* **Collected data**
☆ ☆ ☆ ☆ ☆

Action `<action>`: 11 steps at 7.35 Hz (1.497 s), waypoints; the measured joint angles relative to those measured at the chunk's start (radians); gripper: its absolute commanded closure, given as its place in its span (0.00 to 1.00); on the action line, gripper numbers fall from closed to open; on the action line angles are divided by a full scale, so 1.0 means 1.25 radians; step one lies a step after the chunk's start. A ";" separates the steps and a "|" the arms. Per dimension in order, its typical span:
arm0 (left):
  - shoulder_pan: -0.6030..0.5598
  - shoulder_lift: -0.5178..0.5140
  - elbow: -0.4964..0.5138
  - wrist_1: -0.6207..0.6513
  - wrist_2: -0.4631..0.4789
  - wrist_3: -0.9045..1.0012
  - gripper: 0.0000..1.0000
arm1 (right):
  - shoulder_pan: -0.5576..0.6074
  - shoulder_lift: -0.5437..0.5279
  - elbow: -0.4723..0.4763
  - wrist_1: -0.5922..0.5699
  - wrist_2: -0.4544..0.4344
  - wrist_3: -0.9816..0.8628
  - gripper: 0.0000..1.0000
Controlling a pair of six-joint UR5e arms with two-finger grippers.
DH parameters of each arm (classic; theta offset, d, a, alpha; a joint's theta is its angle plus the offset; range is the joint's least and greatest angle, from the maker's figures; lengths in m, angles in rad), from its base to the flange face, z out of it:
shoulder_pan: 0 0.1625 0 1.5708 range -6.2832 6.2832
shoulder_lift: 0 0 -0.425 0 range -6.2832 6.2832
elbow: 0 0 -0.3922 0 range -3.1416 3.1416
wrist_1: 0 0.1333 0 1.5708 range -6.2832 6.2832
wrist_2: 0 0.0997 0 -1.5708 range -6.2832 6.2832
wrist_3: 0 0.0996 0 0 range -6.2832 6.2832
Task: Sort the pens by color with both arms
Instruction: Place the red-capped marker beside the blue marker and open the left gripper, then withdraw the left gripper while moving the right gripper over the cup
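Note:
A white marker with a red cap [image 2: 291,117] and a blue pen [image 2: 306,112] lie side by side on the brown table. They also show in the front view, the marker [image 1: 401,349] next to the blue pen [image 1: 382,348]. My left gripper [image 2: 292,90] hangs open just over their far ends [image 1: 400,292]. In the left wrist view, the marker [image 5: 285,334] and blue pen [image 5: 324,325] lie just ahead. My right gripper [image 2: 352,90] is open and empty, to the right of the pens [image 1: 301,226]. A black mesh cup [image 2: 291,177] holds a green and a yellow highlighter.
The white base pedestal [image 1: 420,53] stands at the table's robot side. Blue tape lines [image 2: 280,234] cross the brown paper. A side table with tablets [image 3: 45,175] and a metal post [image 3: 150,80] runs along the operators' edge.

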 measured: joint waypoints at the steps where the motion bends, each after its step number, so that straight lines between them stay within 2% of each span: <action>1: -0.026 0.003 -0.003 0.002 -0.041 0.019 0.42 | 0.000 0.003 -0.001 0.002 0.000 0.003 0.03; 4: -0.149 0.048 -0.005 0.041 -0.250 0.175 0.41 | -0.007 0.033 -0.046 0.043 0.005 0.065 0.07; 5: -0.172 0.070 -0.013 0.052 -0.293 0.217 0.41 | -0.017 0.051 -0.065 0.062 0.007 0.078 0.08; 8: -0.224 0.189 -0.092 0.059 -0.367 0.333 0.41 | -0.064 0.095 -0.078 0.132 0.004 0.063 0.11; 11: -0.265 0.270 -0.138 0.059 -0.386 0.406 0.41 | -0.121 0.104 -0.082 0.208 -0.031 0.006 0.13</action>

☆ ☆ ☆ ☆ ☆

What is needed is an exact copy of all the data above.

* **Written solution**
Action `<action>`: 11 steps at 7.35 Hz (1.497 s), waypoints; the measured joint angles relative to those measured at the chunk's start (radians); gripper: its absolute commanded closure, given as its place in its span (0.00 to 1.00); on the action line, gripper numbers fall from closed to open; on the action line angles are divided by a full scale, so 1.0 means 1.25 radians; step one lies a step after the chunk's start. A ";" separates the steps and a "|" the arms. Per dimension in order, its typical span:
arm0 (left):
  - shoulder_pan: -0.6030..0.5598
  - shoulder_lift: -0.5178..0.5140
  - elbow: -0.4964..0.5138
  - wrist_1: -0.6207..0.6513
  - wrist_2: -0.4631..0.4789
  - wrist_3: -0.9045..1.0012
  - gripper: 0.0000..1.0000
arm1 (right):
  - shoulder_pan: -0.5576..0.6074
  - shoulder_lift: -0.5437..0.5279
  - elbow: -0.4723..0.4763
  - wrist_1: -0.5922..0.5699
  - wrist_2: -0.4544..0.4344
  - wrist_3: -0.9816..0.8628
  - gripper: 0.0000..1.0000
Controlling a pair of six-joint UR5e arms with two-finger grippers.
DH parameters of each arm (classic; theta offset, d, a, alpha; a joint's theta is its angle plus the offset; range is the joint's least and greatest angle, from the maker's figures; lengths in m, angles in rad), from its base to the flange face, z out of it:
shoulder_pan: 0 0.1625 0 1.5708 range -6.2832 6.2832
shoulder_lift: 0 0 -0.425 0 range -6.2832 6.2832
elbow: 0 0 -0.3922 0 range -3.1416 3.1416
wrist_1: 0 0.1333 0 1.5708 range -6.2832 6.2832
wrist_2: 0 0.0997 0 -1.5708 range -6.2832 6.2832
wrist_3: 0 0.0996 0 0 range -6.2832 6.2832
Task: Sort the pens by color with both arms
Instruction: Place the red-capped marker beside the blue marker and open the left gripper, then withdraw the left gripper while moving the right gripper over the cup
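Note:
A white marker with a red cap [image 2: 291,117] and a blue pen [image 2: 306,112] lie side by side on the brown table. They also show in the front view, the marker [image 1: 401,349] next to the blue pen [image 1: 382,348]. My left gripper [image 2: 292,90] hangs open just over their far ends [image 1: 400,292]. In the left wrist view, the marker [image 5: 285,334] and blue pen [image 5: 324,325] lie just ahead. My right gripper [image 2: 352,90] is open and empty, to the right of the pens [image 1: 301,226]. A black mesh cup [image 2: 291,177] holds a green and a yellow highlighter.
The white base pedestal [image 1: 420,53] stands at the table's robot side. Blue tape lines [image 2: 280,234] cross the brown paper. A side table with tablets [image 3: 45,175] and a metal post [image 3: 150,80] runs along the operators' edge.
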
 measured: joint waypoints at the steps where the motion bends, each after its step number, so that straight lines between them stay within 2% of each span: <action>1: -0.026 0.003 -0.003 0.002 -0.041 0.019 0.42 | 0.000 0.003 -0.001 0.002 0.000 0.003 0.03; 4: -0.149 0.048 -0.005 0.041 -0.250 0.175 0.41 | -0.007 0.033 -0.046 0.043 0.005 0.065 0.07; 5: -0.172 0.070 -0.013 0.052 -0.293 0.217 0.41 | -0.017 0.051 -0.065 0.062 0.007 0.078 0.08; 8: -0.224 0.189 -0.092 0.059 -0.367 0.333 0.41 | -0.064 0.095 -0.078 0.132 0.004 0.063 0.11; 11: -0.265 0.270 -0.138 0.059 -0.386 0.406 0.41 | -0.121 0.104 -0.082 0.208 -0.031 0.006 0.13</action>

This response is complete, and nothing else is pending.